Selon acte sous seing privé du 27/08/2022, Madame [V] [B] épouse [D] et Madame [N] [O] a souscrit un engagement de caution solidaire des obligations de Madame [Z] [G] et Madame [W] [S] pour le paiement notamment du loyer, des charges et des indemnités d’occupation.
Par acte d’huissier du 30/08/2024 visant la clause résolutoire insérée dans le bail, le bailleur a fait délivrer à Madame [Z] [G] et Madame [W] [S] un commandement de payer la somme de 2490,69 euros.

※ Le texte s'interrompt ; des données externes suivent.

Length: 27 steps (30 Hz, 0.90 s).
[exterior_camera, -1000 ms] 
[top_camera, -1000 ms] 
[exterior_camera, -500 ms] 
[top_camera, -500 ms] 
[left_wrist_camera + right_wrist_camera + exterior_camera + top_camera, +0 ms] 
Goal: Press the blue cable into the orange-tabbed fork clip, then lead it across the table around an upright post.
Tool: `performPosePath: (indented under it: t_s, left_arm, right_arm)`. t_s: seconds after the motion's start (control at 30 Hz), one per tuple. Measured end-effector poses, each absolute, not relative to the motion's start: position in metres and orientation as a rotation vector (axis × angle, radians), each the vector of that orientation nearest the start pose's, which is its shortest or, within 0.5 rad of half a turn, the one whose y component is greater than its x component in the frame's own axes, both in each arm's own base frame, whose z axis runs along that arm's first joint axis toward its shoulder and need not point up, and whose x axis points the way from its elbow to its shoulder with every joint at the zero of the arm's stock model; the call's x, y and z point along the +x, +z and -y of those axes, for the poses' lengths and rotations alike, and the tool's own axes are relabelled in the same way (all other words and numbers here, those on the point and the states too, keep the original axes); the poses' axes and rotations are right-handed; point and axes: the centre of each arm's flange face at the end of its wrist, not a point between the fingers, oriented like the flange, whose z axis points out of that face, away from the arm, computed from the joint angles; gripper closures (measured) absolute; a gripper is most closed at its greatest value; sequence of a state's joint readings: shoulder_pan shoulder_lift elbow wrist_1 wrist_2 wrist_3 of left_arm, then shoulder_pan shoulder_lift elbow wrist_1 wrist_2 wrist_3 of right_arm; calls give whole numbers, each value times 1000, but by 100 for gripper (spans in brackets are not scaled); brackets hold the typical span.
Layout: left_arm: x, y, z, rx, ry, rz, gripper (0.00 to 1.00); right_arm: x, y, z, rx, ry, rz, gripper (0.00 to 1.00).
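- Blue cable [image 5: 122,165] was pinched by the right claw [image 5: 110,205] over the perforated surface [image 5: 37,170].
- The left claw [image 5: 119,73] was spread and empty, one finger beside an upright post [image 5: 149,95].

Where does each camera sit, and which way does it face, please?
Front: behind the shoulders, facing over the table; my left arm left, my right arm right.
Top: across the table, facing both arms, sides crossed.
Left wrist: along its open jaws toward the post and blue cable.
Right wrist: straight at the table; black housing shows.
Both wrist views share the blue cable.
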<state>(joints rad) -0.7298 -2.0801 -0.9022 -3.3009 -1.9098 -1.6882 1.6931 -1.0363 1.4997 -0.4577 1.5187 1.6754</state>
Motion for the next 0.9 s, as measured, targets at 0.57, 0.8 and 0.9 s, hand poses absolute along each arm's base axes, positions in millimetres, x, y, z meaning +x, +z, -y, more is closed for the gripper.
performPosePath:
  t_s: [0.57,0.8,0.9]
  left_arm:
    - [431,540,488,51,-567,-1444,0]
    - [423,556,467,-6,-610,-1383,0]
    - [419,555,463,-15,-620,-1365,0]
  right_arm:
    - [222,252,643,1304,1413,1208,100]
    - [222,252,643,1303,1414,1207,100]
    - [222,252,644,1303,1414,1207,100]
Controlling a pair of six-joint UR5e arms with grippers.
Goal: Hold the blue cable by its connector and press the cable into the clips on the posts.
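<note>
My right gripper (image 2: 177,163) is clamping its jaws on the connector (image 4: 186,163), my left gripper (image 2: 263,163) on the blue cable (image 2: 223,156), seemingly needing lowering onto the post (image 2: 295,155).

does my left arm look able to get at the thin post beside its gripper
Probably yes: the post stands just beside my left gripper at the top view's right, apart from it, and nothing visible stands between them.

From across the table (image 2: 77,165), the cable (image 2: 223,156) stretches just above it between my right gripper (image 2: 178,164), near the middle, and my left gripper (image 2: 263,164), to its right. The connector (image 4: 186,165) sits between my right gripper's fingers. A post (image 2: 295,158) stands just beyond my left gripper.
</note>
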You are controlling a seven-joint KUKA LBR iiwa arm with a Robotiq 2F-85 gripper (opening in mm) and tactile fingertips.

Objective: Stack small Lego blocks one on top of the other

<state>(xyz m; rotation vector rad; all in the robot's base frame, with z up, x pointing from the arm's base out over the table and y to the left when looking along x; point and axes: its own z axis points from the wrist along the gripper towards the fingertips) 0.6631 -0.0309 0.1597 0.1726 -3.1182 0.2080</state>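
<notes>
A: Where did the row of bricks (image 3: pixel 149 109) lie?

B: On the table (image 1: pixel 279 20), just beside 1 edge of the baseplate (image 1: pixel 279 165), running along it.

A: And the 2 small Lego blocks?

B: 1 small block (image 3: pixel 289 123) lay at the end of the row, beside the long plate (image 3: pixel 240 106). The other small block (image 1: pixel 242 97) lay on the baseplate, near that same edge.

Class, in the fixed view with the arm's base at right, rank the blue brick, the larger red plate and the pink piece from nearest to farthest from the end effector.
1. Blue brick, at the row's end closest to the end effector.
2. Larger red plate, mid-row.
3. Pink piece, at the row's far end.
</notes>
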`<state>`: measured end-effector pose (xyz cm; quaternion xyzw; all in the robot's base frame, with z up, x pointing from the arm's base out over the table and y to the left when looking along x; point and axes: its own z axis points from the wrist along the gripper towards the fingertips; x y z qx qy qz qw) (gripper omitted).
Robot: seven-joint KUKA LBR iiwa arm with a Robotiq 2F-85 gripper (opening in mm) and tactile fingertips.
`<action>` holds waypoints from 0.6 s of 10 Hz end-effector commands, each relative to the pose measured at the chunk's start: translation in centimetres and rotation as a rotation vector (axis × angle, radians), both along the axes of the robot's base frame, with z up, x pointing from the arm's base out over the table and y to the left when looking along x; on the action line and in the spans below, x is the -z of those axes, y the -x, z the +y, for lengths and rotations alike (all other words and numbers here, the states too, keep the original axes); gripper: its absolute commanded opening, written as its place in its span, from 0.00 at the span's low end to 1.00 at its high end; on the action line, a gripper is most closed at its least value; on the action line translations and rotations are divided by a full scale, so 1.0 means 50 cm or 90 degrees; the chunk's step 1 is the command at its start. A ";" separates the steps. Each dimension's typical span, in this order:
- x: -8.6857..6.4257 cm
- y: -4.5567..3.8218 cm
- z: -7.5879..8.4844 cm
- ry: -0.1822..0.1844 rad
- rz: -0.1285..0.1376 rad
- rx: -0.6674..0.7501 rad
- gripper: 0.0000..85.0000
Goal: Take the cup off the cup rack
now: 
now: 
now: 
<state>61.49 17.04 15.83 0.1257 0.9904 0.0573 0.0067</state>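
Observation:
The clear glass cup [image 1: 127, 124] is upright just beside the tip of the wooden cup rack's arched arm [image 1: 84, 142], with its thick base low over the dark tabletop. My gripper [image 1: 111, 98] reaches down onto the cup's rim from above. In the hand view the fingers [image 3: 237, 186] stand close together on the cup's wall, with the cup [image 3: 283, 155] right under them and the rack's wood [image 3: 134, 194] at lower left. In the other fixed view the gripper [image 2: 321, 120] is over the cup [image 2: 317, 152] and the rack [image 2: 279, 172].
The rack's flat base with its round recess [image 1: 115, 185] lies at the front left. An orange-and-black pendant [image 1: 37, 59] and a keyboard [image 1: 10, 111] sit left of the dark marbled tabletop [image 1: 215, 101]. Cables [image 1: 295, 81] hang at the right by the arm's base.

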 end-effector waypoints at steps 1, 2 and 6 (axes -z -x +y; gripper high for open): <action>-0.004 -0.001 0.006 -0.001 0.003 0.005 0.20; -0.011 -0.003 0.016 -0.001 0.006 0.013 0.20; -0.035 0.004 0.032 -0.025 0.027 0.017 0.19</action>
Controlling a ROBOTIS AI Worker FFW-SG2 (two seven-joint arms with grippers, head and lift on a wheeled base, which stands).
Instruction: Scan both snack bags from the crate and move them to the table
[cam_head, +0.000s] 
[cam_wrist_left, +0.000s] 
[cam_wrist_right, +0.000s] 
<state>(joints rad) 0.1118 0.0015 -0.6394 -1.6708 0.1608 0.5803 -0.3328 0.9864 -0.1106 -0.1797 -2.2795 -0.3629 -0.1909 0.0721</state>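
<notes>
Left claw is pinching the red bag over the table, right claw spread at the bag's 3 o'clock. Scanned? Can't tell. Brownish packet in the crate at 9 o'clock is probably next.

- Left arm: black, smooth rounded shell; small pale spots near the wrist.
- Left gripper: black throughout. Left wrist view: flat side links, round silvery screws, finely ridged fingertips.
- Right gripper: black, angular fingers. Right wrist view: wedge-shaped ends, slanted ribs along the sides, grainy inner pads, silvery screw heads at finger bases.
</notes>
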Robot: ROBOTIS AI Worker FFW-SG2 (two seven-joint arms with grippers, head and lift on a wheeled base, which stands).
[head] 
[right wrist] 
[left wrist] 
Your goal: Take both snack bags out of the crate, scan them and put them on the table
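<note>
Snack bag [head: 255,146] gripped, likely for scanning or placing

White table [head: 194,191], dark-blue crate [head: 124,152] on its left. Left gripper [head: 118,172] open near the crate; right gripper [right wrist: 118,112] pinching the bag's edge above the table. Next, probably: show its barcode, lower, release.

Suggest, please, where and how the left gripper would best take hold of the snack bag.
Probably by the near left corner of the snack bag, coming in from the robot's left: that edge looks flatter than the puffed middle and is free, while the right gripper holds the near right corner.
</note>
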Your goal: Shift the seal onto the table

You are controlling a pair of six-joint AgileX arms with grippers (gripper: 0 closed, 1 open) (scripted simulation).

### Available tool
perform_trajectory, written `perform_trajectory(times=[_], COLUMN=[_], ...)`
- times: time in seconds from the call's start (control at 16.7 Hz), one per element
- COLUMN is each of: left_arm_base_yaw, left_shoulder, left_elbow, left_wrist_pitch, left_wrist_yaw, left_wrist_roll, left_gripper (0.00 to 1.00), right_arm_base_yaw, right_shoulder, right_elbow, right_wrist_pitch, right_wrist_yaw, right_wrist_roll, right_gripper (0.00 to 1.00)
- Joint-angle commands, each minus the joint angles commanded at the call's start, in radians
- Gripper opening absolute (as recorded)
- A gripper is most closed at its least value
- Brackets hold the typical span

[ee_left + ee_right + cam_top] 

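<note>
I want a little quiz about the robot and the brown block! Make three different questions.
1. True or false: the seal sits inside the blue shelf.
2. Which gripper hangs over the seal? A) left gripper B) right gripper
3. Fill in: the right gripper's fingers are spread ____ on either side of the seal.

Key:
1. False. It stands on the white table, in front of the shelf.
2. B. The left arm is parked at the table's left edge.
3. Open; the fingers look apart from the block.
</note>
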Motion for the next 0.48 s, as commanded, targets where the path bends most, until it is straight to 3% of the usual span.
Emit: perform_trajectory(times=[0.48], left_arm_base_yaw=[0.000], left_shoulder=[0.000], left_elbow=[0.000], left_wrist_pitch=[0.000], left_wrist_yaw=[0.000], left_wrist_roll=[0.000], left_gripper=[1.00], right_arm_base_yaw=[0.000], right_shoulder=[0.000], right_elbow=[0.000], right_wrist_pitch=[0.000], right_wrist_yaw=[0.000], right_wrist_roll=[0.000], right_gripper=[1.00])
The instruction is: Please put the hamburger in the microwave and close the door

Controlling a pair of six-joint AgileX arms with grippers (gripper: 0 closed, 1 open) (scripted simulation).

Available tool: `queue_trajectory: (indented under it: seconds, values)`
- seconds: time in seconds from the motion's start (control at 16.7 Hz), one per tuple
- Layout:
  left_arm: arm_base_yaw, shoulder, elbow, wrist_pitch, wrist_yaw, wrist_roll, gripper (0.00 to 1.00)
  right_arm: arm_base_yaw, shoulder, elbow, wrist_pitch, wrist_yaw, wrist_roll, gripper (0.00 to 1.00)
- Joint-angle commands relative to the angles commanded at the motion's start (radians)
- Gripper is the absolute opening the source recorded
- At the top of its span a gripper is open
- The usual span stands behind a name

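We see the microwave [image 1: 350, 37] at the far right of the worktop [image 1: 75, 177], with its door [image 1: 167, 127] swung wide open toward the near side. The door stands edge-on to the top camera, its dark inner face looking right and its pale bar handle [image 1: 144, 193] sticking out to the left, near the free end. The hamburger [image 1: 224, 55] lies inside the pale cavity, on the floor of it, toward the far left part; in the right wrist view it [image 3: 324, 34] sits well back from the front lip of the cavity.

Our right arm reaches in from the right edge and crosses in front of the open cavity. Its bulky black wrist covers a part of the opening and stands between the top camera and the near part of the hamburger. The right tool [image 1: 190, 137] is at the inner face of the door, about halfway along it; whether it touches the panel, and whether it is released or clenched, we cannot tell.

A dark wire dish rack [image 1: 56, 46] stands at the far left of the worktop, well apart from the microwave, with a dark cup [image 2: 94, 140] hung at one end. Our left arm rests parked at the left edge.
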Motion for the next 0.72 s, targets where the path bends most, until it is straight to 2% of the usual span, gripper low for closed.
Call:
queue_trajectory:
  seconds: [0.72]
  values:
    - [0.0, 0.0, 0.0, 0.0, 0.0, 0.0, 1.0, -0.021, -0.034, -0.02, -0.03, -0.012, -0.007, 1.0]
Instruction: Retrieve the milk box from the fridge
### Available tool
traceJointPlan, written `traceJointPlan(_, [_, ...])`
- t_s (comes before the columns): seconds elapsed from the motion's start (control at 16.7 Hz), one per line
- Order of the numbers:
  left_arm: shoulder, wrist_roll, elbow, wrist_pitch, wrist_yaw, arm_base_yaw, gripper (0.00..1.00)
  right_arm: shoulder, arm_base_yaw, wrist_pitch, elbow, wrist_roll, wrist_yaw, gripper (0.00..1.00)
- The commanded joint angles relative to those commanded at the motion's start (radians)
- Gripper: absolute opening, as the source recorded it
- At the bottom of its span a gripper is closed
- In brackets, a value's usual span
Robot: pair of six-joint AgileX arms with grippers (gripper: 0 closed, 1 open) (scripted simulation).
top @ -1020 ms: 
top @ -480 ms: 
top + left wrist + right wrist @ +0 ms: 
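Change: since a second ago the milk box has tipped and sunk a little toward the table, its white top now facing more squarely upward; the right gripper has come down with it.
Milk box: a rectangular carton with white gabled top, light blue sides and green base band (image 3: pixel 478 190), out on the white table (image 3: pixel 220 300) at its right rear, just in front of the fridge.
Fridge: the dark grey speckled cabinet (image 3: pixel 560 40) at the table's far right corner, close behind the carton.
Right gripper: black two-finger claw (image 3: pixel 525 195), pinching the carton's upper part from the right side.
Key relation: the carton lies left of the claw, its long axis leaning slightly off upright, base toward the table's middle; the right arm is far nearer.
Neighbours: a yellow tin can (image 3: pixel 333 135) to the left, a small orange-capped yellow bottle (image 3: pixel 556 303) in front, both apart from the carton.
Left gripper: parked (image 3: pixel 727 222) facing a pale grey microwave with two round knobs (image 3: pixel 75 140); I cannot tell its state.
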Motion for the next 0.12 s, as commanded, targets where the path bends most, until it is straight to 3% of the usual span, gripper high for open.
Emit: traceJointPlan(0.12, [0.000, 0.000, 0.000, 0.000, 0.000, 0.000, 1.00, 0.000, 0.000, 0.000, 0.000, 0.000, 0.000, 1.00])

Le commandement a été dénoncé à Madame [V] [B] épouse [D] et Madame [N] [O] le 25/03/2025.
***
Par acte d’huissier du 09/04/2025, le bailleur a fait assigner Madame [Z] [G] et Madame [W] [S] et Madame [V] [B] épouse [D] et Madame [N] [O] afin de voir:
constater ou à défaut prononcer la résiliation du bail liant les parties et ordonner l’expulsion de Madame [Z] [G] et Madame [W] [S],condamner solidairement Madame [Z] [G], Madame [W] [S], Madame [V] [B] épouse [D] et Madame [N] [O] à lui payer :la somme de 4901,20 euros selon état de créance arrêté au 02/04/2025, avec actualisation le jour des débats,les intérêts au taux légal à compter du jugement et le surplus des intérêts à compter de la décision,une indemnité d’occupation mensuelle égale au montant du loyer et des charges jusqu’à libération effective des locaux,la somme de 800 euros sur le fondement de l’article 700 du Code de procédure civile,ordonner l’exécution provisoire de la décision,condamner solidairement Madame [Z] [G], Madame [W] [S], Madame [V] [B] épouse [D] et Madame [N] [O] aux dépens.
Lors des débats, le bailleur, représenté par son conseil, actualise sa demande en paiement à un montant de 5172,26 euros pour loyers, charges et indemnités d’occupation impayés selon état de créance arrêté au 24/06/2025 et maintient ses autres demandes. Il indique qu’un virement de loyer courant a été effectué le 29 mai 2025.
Madame [Z] [G] et Madame [W] [S] comparaissent, s’opposent à la résiliation du bail et sollicite des délais de paiement.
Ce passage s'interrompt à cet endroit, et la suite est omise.